From what you say, you are using Ethernet, so next time it happens disconnect the Ethernet cable and reconnect it, and see if it then gets an I.P. address.
Thanks – I don't really use other devices, but visitors not reported any problems. At least 50% of the time my own computer does not exhibit any problem either. I don't have anything else on the network – what sort of thing might be clashing?
I can disconnect ethernet, restart or re-set router and yes then the connection would be OK, but as far as I'm aware this would only be a random fix, in the same way that restarting the computer would be i.e. it would probably work OK then but is not a permanent fix. I would have to repeat the process dozens of times to see if it had any real effect more than random chance, if you see what I mean?
So it's easier and faster to restart the computer.
Once the connection is rejected it stays rejected until I do one of the above and I can't understand why if the computer is looking for a server it doesn't just carry on trying until it finds it?
On your other thread, you were thinking of using an old Now router as an access point,
If you did that with a Now router (or any other router), but didn't disable the DHCP in it that would cause exactly what you describe, as occasionally it would hand out an IP address, but with itself as the gateway and it has no connection to the net.
The problem is obviously DHCP related. For some reason the Mac isn't getting an IP address from the server in the Now router. Whether that is a problem with either device or something else that may be interfering with the normal working (like a second DHCP server somewhere) is hard to determine.
I know nothing about DHCP but my thinking is that if it was the NowTV router I have had a new one so that should be OK; and if it was the NowTV service then there would be a lot more complaints about this issue on the community support pages, which I don't see? So that leads me to computer settings, but they don't get changed between successful and unsuccessful log-ins. And anyway, shouldn't the computer keep trying to connect until successful and send an error message if not? But it just tries once then does nothing which seems to me is not very Mac-like behaviour?

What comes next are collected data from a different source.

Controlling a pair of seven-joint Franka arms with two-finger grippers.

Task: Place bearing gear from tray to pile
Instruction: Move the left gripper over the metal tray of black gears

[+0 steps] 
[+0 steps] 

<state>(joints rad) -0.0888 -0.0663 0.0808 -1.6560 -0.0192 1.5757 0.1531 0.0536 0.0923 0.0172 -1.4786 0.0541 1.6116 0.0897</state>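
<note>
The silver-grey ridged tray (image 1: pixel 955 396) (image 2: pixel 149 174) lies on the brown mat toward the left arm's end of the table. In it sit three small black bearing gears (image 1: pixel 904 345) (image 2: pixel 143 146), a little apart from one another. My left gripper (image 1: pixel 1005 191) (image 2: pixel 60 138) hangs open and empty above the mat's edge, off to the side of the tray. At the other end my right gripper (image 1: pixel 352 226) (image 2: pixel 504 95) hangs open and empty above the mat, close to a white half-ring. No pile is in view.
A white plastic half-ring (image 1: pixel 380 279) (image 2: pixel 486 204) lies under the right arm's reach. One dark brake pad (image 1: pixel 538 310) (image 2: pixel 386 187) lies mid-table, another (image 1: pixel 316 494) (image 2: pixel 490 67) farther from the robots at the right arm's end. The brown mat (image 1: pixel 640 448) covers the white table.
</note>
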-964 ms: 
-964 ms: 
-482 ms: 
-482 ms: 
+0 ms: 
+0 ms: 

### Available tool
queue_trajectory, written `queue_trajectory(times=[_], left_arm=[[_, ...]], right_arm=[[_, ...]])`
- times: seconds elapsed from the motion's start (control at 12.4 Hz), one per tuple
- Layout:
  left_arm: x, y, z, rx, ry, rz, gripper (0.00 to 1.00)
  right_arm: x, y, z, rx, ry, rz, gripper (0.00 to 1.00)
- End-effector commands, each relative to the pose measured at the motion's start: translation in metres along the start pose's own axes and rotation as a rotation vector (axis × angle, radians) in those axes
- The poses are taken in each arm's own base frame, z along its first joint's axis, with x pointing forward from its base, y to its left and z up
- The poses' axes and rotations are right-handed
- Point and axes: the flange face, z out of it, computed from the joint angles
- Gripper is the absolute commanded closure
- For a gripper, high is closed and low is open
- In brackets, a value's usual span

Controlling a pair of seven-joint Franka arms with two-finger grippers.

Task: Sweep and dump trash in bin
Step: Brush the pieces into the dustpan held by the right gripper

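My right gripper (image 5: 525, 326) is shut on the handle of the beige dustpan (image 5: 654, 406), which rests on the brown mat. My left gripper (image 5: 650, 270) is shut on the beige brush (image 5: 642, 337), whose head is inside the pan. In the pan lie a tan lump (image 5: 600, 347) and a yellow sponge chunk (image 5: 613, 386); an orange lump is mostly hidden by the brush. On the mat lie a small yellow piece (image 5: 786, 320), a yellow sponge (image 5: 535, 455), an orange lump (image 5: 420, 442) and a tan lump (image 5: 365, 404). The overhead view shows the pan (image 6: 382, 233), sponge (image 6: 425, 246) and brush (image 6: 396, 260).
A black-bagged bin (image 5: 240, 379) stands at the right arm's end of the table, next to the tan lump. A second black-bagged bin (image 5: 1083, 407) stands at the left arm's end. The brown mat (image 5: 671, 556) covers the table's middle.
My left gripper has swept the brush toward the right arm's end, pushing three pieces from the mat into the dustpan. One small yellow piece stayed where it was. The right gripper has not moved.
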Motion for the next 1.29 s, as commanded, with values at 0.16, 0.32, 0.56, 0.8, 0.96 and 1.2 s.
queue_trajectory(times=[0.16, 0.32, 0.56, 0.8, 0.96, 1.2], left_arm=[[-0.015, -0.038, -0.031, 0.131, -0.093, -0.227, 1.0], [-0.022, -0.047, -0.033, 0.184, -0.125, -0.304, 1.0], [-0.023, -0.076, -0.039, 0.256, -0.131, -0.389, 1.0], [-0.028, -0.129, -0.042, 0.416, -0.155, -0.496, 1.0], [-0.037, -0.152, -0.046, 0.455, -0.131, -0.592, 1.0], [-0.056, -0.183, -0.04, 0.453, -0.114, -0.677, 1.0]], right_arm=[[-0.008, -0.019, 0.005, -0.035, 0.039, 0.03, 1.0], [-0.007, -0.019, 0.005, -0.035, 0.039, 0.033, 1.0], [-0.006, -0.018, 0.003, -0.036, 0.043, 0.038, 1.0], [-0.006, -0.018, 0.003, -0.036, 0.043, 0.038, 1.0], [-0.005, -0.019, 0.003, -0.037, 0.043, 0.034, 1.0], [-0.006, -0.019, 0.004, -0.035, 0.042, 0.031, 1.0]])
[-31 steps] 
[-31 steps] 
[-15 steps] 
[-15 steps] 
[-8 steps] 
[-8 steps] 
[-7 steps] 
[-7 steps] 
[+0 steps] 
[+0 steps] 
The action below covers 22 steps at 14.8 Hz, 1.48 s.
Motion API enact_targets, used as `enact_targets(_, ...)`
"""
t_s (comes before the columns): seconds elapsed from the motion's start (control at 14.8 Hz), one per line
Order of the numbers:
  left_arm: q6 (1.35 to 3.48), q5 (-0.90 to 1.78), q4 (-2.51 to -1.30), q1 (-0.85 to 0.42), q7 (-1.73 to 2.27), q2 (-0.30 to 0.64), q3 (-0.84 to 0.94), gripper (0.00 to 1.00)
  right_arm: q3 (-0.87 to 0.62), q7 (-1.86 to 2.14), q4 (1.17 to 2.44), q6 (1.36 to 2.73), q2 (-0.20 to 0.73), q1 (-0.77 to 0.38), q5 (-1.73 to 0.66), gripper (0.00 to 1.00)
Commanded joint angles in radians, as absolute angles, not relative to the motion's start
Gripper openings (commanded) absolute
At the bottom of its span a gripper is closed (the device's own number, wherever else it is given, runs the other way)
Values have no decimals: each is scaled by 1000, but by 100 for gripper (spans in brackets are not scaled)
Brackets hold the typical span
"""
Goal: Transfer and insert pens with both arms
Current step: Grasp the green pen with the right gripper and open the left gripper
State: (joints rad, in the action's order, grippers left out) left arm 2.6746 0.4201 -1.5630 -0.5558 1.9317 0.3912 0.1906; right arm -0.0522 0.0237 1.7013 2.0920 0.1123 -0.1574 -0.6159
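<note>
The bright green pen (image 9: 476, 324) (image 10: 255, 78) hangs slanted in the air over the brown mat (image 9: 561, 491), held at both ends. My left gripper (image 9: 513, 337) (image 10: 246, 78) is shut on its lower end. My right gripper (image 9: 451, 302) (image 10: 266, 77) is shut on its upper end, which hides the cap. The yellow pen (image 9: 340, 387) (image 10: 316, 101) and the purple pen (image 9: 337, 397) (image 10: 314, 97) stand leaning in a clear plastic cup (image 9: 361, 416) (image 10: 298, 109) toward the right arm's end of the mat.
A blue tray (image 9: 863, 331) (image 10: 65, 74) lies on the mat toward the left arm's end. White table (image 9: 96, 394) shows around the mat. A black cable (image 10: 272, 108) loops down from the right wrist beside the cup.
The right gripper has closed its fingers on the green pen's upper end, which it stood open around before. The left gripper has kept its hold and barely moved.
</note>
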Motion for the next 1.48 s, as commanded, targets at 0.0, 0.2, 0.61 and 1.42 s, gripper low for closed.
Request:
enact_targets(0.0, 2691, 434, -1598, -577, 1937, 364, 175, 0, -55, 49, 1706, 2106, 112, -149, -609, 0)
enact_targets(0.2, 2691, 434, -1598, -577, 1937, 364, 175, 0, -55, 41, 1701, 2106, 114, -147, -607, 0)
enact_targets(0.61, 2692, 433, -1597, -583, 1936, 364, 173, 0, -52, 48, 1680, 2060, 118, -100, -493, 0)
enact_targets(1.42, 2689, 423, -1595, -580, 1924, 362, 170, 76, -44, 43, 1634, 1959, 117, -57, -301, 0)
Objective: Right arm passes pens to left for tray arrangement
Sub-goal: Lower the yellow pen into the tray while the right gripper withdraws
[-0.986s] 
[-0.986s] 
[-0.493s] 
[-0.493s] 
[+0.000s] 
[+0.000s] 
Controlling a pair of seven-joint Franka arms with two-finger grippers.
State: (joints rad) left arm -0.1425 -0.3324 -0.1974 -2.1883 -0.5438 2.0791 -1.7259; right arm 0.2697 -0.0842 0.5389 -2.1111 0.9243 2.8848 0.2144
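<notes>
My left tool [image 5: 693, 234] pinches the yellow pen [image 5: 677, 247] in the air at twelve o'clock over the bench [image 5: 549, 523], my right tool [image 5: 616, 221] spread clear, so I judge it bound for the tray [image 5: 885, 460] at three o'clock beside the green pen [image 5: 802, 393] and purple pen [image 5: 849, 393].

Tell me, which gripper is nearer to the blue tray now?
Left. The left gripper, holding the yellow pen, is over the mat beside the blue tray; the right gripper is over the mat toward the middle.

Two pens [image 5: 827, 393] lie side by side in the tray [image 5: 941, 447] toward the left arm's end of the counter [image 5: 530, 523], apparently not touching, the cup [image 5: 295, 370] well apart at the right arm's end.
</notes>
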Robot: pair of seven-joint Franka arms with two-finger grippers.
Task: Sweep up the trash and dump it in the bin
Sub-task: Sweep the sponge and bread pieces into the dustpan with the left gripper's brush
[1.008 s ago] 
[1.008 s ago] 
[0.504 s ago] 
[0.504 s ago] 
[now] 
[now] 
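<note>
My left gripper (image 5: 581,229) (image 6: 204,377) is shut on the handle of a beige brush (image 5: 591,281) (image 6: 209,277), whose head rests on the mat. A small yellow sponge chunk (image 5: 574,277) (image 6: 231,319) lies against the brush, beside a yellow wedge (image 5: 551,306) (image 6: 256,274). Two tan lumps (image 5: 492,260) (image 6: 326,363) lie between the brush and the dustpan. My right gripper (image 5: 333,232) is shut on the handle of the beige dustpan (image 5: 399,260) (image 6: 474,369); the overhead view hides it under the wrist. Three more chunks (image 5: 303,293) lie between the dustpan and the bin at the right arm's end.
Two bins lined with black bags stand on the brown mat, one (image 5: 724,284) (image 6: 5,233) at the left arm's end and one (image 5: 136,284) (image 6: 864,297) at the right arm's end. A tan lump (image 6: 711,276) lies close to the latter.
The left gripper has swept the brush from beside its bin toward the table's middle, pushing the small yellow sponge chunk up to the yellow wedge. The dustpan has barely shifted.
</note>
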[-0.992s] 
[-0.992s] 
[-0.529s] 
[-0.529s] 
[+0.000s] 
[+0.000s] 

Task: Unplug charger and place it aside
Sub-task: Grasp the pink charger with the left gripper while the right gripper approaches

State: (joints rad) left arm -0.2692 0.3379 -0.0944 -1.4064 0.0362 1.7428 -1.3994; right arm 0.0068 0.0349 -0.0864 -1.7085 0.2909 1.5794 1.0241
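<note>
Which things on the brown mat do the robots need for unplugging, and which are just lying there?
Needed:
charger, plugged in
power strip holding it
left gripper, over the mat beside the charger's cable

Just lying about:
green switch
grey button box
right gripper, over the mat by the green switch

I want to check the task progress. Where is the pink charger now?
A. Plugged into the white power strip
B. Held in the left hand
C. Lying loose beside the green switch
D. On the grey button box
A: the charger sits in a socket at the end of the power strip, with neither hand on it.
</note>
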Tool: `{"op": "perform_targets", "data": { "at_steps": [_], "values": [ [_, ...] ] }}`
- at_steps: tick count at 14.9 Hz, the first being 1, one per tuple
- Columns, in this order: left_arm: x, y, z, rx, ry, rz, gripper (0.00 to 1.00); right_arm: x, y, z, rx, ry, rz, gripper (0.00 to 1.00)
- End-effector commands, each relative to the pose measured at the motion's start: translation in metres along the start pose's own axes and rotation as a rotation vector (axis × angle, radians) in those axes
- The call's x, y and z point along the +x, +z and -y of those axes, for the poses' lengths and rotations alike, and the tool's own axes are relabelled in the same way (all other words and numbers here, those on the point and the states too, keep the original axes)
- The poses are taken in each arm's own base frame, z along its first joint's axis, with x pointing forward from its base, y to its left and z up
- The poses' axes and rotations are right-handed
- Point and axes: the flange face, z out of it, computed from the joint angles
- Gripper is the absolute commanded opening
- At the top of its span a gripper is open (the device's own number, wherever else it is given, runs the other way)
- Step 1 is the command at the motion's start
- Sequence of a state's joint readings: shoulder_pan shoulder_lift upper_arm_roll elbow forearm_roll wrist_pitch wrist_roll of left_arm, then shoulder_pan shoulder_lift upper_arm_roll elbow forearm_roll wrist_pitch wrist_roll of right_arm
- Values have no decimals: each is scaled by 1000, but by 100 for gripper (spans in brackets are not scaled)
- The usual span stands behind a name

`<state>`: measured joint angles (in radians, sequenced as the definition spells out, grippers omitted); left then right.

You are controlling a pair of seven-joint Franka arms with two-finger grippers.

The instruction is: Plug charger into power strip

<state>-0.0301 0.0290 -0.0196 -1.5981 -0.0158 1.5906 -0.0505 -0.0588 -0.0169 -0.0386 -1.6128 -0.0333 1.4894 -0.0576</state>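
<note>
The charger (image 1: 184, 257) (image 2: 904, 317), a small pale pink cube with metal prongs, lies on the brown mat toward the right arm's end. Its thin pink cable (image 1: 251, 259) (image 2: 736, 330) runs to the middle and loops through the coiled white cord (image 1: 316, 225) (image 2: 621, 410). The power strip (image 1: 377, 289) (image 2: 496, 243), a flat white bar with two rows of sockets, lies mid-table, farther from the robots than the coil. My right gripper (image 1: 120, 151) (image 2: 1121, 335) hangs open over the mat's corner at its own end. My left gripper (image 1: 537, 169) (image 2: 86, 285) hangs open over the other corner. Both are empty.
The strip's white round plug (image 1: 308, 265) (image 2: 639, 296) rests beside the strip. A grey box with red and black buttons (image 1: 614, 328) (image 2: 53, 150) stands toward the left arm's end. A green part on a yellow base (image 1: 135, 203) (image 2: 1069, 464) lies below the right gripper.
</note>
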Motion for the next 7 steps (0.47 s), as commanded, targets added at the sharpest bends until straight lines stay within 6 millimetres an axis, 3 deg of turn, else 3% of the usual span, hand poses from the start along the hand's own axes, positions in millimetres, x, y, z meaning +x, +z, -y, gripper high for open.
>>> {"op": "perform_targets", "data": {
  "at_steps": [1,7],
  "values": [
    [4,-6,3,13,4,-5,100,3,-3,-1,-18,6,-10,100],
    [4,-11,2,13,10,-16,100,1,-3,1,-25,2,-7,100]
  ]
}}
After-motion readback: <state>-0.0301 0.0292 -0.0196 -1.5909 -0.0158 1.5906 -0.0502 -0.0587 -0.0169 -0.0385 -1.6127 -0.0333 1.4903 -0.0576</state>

I need some sort of logarithm of things to try to work through but as the fault is intermittent I wouldn't really know if they had worked or not for a long time.
DHCP(Dynamic Host Configuration Protocol) is the method by which devices get their I.P. from the router.
If a DHCP request doesn't get an reply, it is usual for the device to give itself an Auto configuration IPv4 address. (which I believe you are seeing)
That would suggest a way you could resolve the problem, give the Mac a static address.
I don't use a Mac but this may point you in the right direction:
I recommend you download the free Fing for Desktop, Mac version, and let it sniff your network.
The Windows version was excellent for sniffing my network, and discovering an unexpected duplicate DHCP server (in a device which I thought, and still think, had no business running one!), which I was then able to turn off.
Fing reserves a few features for its paid version, which it encourages you to subscribe to, but I have been able to resist its blandishments and do pretty much everything I have needed with the free version.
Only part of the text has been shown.